Give the listing again exactly, omitting its images.

------------

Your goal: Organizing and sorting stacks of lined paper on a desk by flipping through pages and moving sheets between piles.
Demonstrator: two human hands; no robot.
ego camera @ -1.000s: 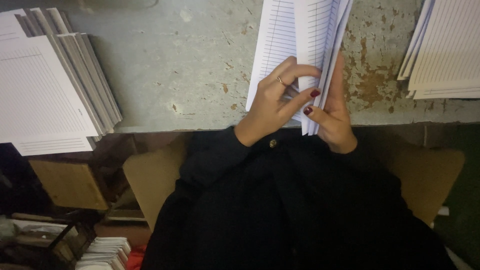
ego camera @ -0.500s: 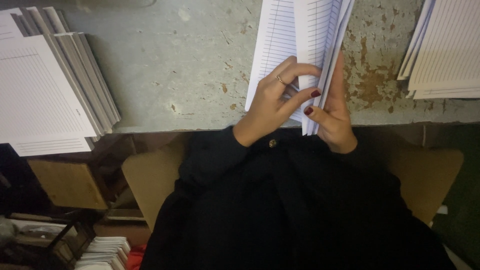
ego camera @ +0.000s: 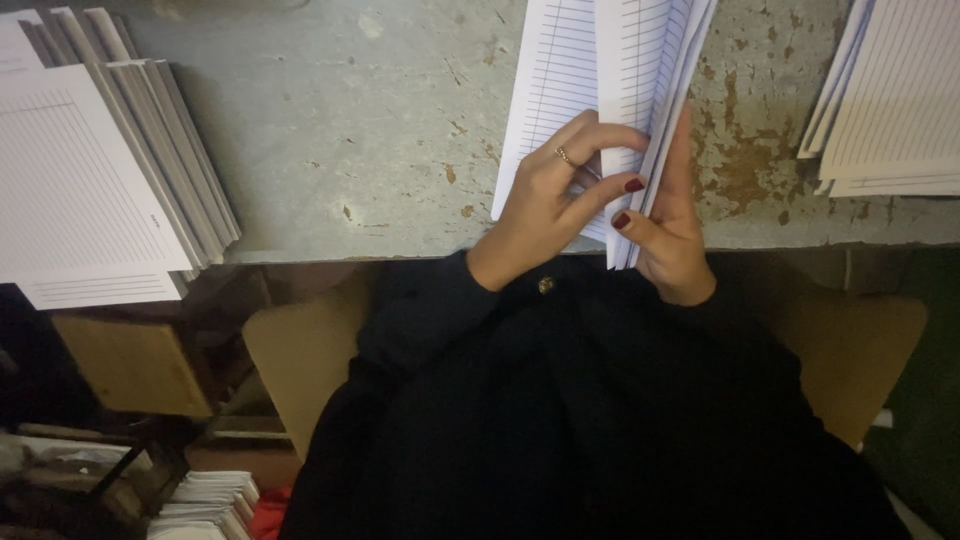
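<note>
far left on the table (ego camera: 380, 130): a fanned stack of ruled sheets (ego camera: 90, 190) with grey edges, overhanging the table's near edge, well apart from both hands. below it, off the table, a small pile of white papers (ego camera: 205, 500) lies near the floor.

centre: a folded bundle of lined sheets (ego camera: 600, 80) lies with its long axis running away from the person, near end at the table edge, far end cut off by the top of the frame. the left hand (ego camera: 550, 205) rests on the bundle's near end from the left, fingers curled over the top leaf, a ring on one finger; its grip is partly closed, thumb and forefinger pinching what appears to be a single leaf, though the count is unclear. the right hand (ego camera: 670, 230) stands against the bundle's right edge, fingers extended along the long axis, thumb tucked under the near corner; grip closed on the stacked edges. both hands touch the bundle; the left lies over it, the right beside it.

far right: a second stack of ruled sheets (ego camera: 890, 110), partly out of frame, near but clear of the right hand.

no containers in view. the person sits on a tan chair (ego camera: 290, 350).
</note>
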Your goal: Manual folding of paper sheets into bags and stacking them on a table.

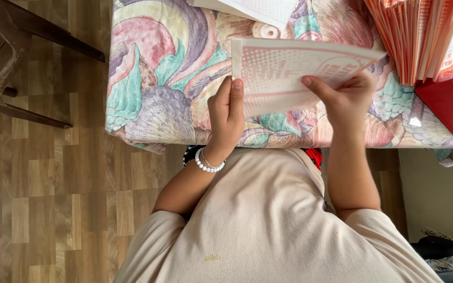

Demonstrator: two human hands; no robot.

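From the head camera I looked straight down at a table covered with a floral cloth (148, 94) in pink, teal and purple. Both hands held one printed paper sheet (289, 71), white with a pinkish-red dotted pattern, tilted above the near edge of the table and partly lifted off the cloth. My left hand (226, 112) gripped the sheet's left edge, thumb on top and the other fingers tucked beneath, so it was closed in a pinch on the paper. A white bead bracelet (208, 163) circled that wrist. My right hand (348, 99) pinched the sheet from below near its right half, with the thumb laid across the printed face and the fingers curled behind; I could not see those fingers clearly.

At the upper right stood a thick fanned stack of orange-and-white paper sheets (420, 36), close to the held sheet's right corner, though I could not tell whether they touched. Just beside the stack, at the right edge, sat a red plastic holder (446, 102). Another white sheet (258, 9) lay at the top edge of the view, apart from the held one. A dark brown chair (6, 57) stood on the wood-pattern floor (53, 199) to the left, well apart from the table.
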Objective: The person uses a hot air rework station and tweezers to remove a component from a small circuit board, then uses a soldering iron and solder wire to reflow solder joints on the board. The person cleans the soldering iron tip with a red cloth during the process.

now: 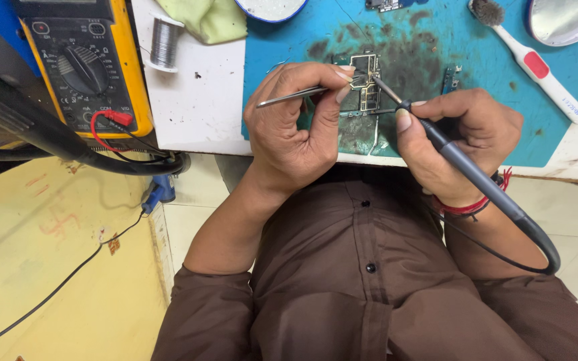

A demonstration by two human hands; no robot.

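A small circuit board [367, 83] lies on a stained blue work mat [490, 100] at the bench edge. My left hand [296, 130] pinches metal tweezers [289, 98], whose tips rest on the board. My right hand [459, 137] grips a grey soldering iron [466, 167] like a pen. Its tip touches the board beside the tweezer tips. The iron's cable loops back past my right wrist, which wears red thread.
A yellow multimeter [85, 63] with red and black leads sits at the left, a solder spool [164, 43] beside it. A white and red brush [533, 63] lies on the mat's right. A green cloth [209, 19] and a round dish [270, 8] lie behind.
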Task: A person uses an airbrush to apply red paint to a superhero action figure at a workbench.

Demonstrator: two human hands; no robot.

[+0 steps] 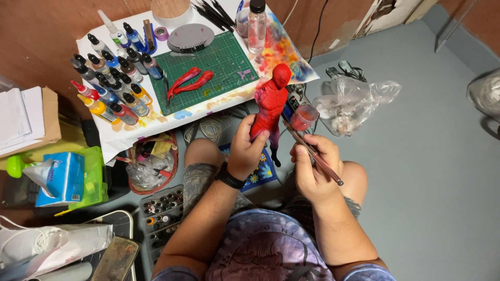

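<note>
Presently, left of the red figure (271, 106), paint bottles (109, 78) and a green cutting mat (219, 65) occupy the desk (122, 136). The left hand (245, 151) has its grip clenched about the figure's legs, holding it above the lap, long axis near upright, head pointing away toward the mat. Right of the figure, the right hand (312, 166) pinches a brush (312, 153) near a small red cup (303, 116). Recommended: steady wrist, light strokes along the body.
</note>
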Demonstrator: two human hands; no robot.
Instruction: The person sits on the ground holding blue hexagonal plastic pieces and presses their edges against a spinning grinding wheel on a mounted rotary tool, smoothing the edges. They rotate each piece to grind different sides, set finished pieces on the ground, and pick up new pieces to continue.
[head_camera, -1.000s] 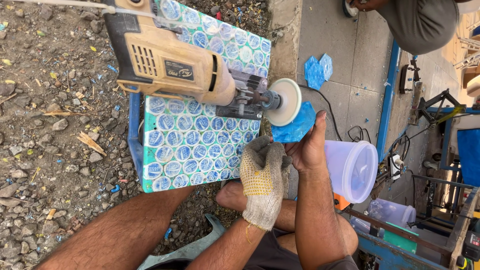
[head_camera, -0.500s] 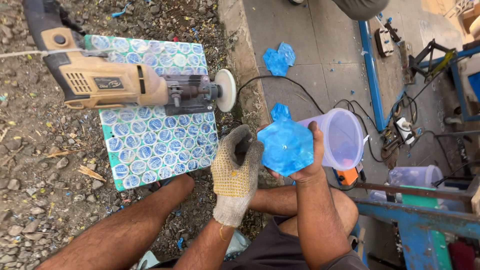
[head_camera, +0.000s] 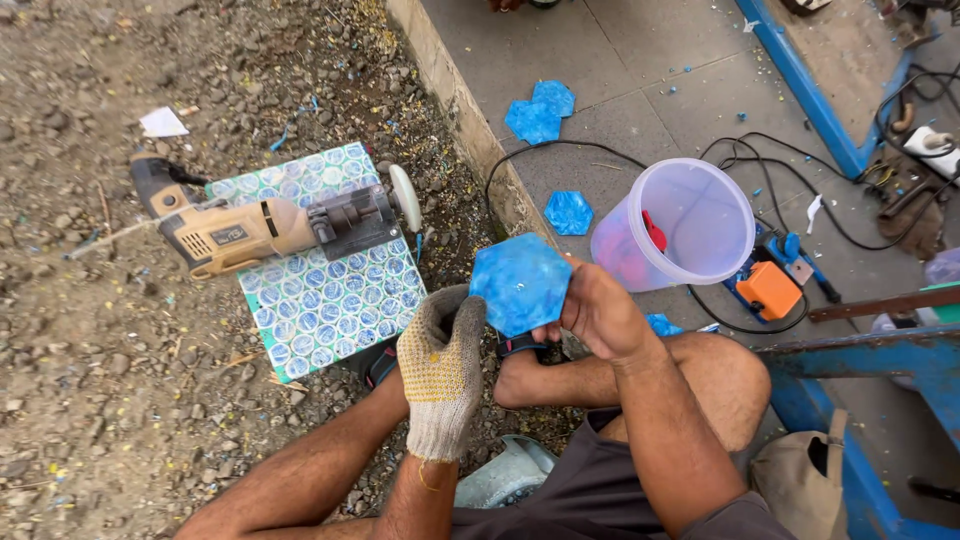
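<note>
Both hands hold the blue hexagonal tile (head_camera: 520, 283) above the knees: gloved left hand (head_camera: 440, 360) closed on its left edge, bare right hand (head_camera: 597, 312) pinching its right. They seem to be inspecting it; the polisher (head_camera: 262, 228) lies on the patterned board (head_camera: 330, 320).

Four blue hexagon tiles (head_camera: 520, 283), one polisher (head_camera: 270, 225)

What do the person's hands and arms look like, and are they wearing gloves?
Only one. The left hand wears a knitted work glove, off-white with yellow dots on the palm side and a ribbed cuff. The right hand is bare. Both forearms are uncovered, with no sleeves. A thin band circles the left wrist just below the glove.
</note>
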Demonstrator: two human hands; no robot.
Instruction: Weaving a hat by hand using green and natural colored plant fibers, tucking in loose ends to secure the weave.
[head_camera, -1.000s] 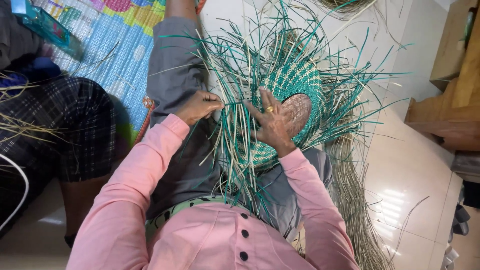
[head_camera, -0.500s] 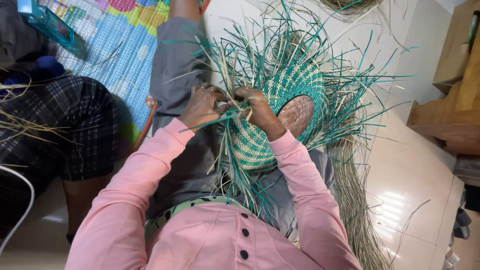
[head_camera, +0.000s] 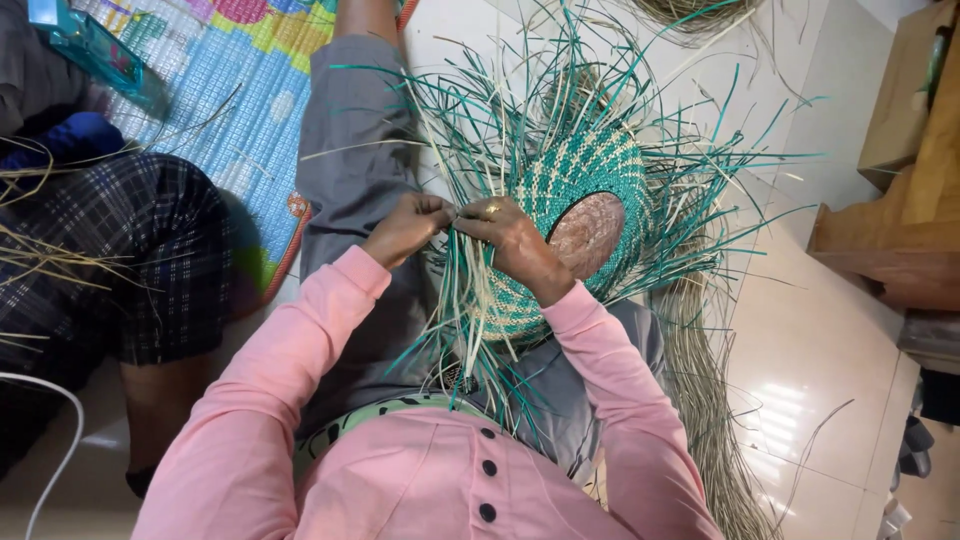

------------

__Response area__
Your goal: Organizing and sorting stacks of lined paper on a desk by flipping through pages and moving sheets between piles.
Demonstrator: two human hands; no robot.
ego camera @ -1.000s: 
ego camera @ -0.500s: 
ego camera @ +0.000s: 
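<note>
far left on the table (ego camera: 380, 130): a fanned stack of ruled sheets (ego camera: 90, 190) with grey edges, overhanging the table's near edge, well apart from both hands. below it, off the table, a small pile of white papers (ego camera: 205, 500) lies near the floor.

centre: a folded bundle of lined sheets (ego camera: 600, 80) lies with its long axis running away from the person, near end at the table edge, far end cut off by the top of the frame. the left hand (ego camera: 550, 205) rests on the bundle's near end from the left, fingers curled over the top leaf, a ring on one finger; its grip is partly closed, thumb and forefinger pinching what appears to be a single leaf, though the count is unclear. the right hand (ego camera: 670, 230) stands against the bundle's right edge, fingers extended along the long axis, thumb tucked under the near corner; grip closed on the stacked edges. both hands touch the bundle; the left lies over it, the right beside it.

far right: a second stack of ruled sheets (ego camera: 890, 110), partly out of frame, near but clear of the right hand.

no containers in view. the person sits on a tan chair (ego camera: 290, 350).
</note>
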Your goal: Manual folding of paper sheets into bags and stacking them on a table.


Demonstrator: two human hands; no robot.

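From the head camera I looked straight down at a table covered with a floral cloth (148, 94) in pink, teal and purple. Both hands held one printed paper sheet (289, 71), white with a pinkish-red dotted pattern, tilted above the near edge of the table and partly lifted off the cloth. My left hand (226, 112) gripped the sheet's left edge, thumb on top and the other fingers tucked beneath, so it was closed in a pinch on the paper. A white bead bracelet (208, 163) circled that wrist. My right hand (348, 99) pinched the sheet from below near its right half, with the thumb laid across the printed face and the fingers curled behind; I could not see those fingers clearly.

At the upper right stood a thick fanned stack of orange-and-white paper sheets (420, 36), close to the held sheet's right corner, though I could not tell whether they touched. Just beside the stack, at the right edge, sat a red plastic holder (446, 102). Another white sheet (258, 9) lay at the top edge of the view, apart from the held one. A dark brown chair (6, 57) stood on the wood-pattern floor (53, 199) to the left, well apart from the table.
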Objective: The person uses a hot air rework station and tweezers to remove a component from a small circuit board, then uses a soldering iron and solder wire to reflow solder joints on the board. The person cleans the soldering iron tip with a red cloth during the process.

now: 

A demonstration by two human hands; no robot.

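A small circuit board [367, 83] lies on a stained blue work mat [490, 100] at the bench edge. My left hand [296, 130] pinches metal tweezers [289, 98], whose tips rest on the board. My right hand [459, 137] grips a grey soldering iron [466, 167] like a pen. Its tip touches the board beside the tweezer tips. The iron's cable loops back past my right wrist, which wears red thread.
A yellow multimeter [85, 63] with red and black leads sits at the left, a solder spool [164, 43] beside it. A white and red brush [533, 63] lies on the mat's right. A green cloth [209, 19] and a round dish [270, 8] lie behind.
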Task: A person uses an airbrush to apply red paint to a superhero action figure at a workbench.

Demonstrator: two human hands; no robot.

[+0 steps] 

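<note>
Presently, left of the red figure (271, 106), paint bottles (109, 78) and a green cutting mat (219, 65) occupy the desk (122, 136). The left hand (245, 151) has its grip clenched about the figure's legs, holding it above the lap, long axis near upright, head pointing away toward the mat. Right of the figure, the right hand (312, 166) pinches a brush (312, 153) near a small red cup (303, 116). Recommended: steady wrist, light strokes along the body.
</note>
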Demonstrator: two human hands; no robot.
Instruction: The person sits on the ground holding blue hexagonal plastic pieces and presses their edges against a spinning grinding wheel on a mounted rotary tool, smoothing the edges. They rotate each piece to grind different sides, set finished pieces on the ground, and pick up new pieces to continue.
[head_camera, -1.000s] 
[head_camera, -0.500s] 
[head_camera, +0.000s] 
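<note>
Both hands hold the blue hexagonal tile (head_camera: 520, 283) above the knees: gloved left hand (head_camera: 440, 360) closed on its left edge, bare right hand (head_camera: 597, 312) pinching its right. They seem to be inspecting it; the polisher (head_camera: 262, 228) lies on the patterned board (head_camera: 330, 320).

Four blue hexagon tiles (head_camera: 520, 283), one polisher (head_camera: 270, 225)

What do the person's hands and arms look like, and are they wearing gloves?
Only one. The left hand wears a knitted work glove, off-white with yellow dots on the palm side and a ribbed cuff. The right hand is bare. Both forearms are uncovered, with no sleeves. A thin band circles the left wrist just below the glove.
</note>
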Demonstrator: two human hands; no robot.
Instruction: Weaving a hat by hand using green and natural colored plant fibers, tucking in loose ends to secure the weave.
[head_camera, -1.000s] 
[head_camera, -0.500s] 
[head_camera, +0.000s] 

That completes the answer, and no more is expected.